## Your goal
Could you set down exactly the lines of the data below, starting at the one that holds "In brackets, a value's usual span" and ending at the one that holds "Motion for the", both included, and only those?

## Supplied data
• • • • • • •

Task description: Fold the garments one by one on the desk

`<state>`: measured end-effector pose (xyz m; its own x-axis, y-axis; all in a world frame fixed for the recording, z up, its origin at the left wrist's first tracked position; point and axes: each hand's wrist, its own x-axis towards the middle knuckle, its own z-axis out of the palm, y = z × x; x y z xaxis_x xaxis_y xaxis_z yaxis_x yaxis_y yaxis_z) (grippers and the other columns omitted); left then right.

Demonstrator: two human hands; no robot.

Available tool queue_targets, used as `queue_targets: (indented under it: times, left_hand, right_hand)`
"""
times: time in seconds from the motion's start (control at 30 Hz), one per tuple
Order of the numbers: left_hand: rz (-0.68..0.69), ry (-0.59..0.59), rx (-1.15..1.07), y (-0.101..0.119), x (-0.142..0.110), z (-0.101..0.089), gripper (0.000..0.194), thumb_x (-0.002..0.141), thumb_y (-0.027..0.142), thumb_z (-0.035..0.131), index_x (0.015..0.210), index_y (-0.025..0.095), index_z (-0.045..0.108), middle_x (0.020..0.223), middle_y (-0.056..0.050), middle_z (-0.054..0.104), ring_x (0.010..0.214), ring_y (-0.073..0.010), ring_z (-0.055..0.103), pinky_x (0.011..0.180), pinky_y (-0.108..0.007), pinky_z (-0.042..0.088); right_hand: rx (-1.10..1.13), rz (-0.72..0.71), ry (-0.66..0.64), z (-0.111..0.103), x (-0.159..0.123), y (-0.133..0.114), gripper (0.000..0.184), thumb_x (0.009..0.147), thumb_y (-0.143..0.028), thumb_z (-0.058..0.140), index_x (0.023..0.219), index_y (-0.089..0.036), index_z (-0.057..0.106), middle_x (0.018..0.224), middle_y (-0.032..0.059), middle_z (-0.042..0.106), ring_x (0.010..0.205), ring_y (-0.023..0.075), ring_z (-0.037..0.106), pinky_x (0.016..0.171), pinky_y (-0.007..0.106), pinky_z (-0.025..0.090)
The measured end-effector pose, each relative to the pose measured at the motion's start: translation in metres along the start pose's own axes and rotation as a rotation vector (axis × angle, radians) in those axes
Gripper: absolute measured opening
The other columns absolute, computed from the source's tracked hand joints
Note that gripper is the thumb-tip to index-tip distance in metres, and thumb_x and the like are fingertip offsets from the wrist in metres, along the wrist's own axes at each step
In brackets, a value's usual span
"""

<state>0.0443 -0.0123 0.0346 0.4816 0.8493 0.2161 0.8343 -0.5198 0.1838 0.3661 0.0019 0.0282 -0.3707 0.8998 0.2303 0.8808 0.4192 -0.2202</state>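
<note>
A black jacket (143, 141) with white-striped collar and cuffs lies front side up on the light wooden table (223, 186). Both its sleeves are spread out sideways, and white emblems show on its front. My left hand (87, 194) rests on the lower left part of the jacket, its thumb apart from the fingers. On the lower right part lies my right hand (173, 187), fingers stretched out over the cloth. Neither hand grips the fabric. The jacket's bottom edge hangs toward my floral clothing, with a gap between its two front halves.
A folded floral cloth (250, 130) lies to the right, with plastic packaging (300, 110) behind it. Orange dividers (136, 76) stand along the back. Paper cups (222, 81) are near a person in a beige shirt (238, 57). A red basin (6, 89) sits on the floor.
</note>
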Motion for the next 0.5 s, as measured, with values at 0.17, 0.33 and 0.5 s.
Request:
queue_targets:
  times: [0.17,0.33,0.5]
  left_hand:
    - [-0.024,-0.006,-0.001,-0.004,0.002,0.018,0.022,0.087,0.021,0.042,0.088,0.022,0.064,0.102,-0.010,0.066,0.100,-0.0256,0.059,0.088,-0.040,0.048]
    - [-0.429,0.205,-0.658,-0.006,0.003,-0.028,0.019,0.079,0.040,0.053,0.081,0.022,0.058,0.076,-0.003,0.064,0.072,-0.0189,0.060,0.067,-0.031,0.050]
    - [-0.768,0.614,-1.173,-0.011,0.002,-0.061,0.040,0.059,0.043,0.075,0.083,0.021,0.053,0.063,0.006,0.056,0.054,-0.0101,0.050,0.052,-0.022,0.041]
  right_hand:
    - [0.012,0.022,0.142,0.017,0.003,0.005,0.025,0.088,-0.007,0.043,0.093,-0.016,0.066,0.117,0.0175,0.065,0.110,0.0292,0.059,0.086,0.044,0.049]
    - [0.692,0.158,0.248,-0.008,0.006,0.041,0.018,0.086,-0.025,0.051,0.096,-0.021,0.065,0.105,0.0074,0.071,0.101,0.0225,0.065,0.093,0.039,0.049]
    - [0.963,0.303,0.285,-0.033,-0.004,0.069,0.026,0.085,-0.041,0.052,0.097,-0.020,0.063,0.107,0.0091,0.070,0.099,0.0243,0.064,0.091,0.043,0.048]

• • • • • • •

## Output for this exercise
In brackets, a value's usual span
"""

<state>0.0443 -0.0123 0.0346 0.4816 0.8493 0.2161 0.8343 -0.5198 0.1838 0.3661 0.0019 0.0282 -0.3707 0.8998 0.2303 0.8808 0.4192 -0.2202</state>
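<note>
A black jacket (143, 141) with white-striped collar and cuffs lies front side up on the light wooden table (223, 186). Both its sleeves are spread out sideways, and white emblems show on its front. My left hand (87, 194) rests on the lower left part of the jacket, its thumb apart from the fingers. On the lower right part lies my right hand (173, 187), fingers stretched out over the cloth. Neither hand grips the fabric. The jacket's bottom edge hangs toward my floral clothing, with a gap between its two front halves.
A folded floral cloth (250, 130) lies to the right, with plastic packaging (300, 110) behind it. Orange dividers (136, 76) stand along the back. Paper cups (222, 81) are near a person in a beige shirt (238, 57). A red basin (6, 89) sits on the floor.
</note>
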Motion for the next 0.5 s, as measured, with values at 0.17, 0.33 and 0.5 s.

The answer was written out completely.